• **Prompt**: In the data that follows, how many lines include the string "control"? Answer with the number alone.
_ _ _ _
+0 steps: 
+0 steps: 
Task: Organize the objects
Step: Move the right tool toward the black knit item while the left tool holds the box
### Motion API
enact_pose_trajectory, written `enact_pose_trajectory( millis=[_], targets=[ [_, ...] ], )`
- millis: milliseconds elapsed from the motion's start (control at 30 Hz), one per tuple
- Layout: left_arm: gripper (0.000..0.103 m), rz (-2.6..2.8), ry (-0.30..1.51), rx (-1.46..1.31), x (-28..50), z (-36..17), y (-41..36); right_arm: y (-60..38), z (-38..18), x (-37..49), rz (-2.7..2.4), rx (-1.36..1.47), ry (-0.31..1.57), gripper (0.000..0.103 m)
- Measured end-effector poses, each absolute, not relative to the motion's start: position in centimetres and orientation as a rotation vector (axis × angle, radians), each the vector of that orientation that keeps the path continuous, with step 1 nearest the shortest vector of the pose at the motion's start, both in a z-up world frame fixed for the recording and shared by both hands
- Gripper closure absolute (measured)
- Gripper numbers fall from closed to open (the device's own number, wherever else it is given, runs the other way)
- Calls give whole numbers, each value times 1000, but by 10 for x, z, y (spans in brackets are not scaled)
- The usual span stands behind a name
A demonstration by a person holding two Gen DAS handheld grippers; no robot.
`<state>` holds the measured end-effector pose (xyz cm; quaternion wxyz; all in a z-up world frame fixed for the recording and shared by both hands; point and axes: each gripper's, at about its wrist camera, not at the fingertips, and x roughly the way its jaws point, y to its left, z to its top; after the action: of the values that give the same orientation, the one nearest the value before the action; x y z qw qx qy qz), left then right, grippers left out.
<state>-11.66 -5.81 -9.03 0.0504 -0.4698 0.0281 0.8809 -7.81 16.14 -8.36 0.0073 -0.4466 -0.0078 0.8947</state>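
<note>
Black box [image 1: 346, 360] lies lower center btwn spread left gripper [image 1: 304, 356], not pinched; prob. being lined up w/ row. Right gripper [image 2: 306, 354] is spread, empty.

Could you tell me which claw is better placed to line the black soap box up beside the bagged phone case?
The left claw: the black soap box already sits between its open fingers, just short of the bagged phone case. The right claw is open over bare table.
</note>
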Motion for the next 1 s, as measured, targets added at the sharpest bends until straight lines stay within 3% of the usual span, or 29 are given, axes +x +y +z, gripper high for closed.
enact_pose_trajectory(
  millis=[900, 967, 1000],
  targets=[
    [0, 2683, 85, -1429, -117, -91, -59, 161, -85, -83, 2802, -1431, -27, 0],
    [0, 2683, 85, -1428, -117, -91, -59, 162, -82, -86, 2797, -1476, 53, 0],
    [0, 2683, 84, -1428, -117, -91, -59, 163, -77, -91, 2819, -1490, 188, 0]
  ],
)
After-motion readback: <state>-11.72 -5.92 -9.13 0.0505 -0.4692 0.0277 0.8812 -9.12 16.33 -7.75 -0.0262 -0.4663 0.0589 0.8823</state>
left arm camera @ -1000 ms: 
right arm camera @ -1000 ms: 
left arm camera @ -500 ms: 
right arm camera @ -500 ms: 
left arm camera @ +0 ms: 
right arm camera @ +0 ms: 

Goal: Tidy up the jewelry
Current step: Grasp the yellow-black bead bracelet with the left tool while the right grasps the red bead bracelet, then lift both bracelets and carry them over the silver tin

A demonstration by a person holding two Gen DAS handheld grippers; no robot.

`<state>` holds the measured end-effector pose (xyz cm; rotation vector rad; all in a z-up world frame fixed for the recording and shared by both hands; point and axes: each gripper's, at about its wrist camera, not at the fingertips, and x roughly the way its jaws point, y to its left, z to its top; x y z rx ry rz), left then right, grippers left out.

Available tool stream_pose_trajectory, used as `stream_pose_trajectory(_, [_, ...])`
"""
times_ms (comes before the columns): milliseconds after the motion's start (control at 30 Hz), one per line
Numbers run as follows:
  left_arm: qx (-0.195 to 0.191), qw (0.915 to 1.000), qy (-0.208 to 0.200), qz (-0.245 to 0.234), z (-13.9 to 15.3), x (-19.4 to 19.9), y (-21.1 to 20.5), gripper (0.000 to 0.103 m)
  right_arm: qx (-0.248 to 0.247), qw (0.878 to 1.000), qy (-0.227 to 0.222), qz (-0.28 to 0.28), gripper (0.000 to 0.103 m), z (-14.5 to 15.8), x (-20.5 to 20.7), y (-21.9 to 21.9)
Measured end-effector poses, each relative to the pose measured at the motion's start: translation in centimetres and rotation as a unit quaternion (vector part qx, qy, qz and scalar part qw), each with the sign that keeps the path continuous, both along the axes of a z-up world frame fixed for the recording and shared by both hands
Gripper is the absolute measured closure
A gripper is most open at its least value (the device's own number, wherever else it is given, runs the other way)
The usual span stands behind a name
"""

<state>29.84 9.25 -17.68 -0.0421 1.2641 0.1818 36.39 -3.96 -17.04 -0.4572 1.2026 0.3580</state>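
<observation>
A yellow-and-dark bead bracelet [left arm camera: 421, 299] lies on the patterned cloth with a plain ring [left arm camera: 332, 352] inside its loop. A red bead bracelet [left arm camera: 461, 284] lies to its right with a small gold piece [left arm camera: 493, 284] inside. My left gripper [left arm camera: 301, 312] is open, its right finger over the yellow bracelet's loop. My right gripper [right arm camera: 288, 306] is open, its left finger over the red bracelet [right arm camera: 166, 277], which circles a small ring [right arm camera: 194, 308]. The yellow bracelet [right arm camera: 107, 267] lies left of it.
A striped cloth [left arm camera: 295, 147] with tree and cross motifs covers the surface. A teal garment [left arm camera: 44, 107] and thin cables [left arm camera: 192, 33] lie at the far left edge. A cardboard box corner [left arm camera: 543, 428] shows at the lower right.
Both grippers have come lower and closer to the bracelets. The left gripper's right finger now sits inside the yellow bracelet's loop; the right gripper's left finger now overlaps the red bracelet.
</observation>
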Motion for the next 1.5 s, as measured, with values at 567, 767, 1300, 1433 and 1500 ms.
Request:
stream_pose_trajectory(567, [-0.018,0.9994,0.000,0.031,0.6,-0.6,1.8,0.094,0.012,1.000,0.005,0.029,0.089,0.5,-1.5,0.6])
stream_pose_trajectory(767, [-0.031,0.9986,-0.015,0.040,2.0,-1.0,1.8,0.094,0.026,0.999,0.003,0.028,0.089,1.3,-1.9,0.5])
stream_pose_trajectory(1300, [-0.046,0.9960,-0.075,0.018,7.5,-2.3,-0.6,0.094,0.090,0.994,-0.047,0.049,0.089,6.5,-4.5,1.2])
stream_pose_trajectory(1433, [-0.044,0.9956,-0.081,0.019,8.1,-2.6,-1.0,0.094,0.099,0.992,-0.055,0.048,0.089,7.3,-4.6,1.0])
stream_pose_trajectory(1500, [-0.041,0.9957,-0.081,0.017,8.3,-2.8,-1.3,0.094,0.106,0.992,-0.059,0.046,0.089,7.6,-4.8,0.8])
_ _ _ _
• **Your response**: 2